生きていくのに必要な「お金」の話を、若い女性のためにしたいと思いました。
でもそれは、キャリアウーマンやワーキングマザーの、いわゆるサクセスストーリーでは説得力がありません。女性も頑張ろう、たくさんお金を稼ごう、地位を上げよう、という話とも、ちょっと違うからです。

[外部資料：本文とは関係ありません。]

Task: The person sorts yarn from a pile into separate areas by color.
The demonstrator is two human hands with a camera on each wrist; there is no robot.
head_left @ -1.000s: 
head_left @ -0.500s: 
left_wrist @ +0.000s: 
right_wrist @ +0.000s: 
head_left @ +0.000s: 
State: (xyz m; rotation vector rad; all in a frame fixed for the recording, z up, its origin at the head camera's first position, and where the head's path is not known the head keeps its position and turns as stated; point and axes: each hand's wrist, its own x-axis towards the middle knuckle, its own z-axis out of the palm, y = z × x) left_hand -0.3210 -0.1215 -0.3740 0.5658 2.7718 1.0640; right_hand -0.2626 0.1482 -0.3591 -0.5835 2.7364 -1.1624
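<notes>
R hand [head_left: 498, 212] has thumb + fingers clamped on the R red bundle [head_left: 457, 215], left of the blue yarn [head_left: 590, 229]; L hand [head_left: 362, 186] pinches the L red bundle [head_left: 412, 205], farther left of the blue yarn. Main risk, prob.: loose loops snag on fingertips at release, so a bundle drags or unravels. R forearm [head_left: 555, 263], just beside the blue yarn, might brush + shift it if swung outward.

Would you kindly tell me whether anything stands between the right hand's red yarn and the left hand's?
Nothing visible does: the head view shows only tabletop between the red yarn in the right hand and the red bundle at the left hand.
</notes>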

特殊な能力の女性が頑張った、という話ではなく、あくまでも客観的に冷静に、いまの日本の現実を語ってもらう必要があります。
2億円のポイントは「働き続けた場合」
そんなとき、この本の著者である橘玲さんが、「専業主婦になって3億円をドブに捨て、お金がないからと(当たるはずのない)宝くじ売り場に並ぶのはおかしい」と書いているのを読みました。橘玲さんは、お金、幸福論、日本人論などのテーマで多数の著書がありますが、私が言ってほしいことは、まさにこれだ!と思いました。企画の内容を時間をかけてお話しし、橘さんがその主旨に興味を持ってくれたことで、本書が生まれることになりました。

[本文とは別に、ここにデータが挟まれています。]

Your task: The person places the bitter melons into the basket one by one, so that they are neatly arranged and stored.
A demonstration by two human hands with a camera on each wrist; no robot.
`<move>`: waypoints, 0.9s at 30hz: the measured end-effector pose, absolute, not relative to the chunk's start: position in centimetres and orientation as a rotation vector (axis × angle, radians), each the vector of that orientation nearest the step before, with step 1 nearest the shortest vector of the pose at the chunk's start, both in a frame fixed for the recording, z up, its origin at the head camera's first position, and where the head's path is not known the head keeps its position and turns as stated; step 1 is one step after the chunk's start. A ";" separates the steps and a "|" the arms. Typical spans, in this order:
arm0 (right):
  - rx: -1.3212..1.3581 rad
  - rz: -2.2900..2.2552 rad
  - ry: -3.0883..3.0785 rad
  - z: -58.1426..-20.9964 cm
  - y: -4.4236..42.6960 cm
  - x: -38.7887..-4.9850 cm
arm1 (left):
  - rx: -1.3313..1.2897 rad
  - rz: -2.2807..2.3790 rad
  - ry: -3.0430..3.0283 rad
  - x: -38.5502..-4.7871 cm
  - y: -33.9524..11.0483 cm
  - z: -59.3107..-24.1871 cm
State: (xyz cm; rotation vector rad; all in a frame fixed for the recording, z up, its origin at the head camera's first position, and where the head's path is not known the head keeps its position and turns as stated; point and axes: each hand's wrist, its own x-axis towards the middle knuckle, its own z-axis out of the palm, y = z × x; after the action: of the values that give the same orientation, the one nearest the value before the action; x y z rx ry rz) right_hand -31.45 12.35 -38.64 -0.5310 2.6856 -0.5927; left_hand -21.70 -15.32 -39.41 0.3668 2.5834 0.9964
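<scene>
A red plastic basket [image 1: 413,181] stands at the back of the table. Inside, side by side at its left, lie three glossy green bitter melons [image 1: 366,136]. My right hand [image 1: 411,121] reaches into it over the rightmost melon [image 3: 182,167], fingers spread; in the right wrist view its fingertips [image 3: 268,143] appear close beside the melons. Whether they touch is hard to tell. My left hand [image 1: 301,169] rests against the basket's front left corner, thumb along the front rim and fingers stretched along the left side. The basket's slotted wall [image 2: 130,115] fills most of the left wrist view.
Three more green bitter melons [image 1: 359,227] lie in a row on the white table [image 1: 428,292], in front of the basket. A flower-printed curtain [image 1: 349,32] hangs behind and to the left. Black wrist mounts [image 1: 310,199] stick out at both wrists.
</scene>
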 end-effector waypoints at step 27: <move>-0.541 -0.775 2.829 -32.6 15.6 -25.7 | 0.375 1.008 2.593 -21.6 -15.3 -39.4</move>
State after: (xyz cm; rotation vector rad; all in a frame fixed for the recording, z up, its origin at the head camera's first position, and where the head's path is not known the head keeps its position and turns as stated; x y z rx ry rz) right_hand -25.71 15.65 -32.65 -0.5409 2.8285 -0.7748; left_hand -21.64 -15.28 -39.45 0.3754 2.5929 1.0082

この本の内容がネットニュースなどで採り上げられると、「2億円も稼げるわけがない。どういう根拠なの?」という書き込みが数多く見受けられましたが、大卒の女性が60歳まで働いたとすると、平均の生涯年収は2億1800万円(退職金除く)。これはきちんとした現時点の統計に基づいているので、ウソでもなんでもありません。
この中には、独身の人も、共働きの人も、育休や時短を取った人も含まれますが、ポイントは、働き続けた場合、ということです。誰もが働き続けて、2億円稼がなければいけない、と言いたいわけではもちろんありませんが、ひとつの基準にはなるでしょう。
仕事は続けたかったけど、保育園は見つからず、会社の居心地も悪く、泣く泣く辞めた。専業主婦になりたかったわけじゃない、という意見もたくさんありました。
確かに、日本では男女格差はひどいし、ジェンダーギャップ指数は144か国中111位(2016年)で、インドよりも中国よりも下です。でも社会が悪いと言っていてもしょうがないので、この状況の中で、なんとか「幸せに生きるにはどうしたらいいか」を考えたほうが得策です。
そのためには、「現実」を知っておいたほうがいい。耳に痛い話もあるかもしれませんが、いま何が起きているのかを、冷静に徹底的にお伝えすることにしました。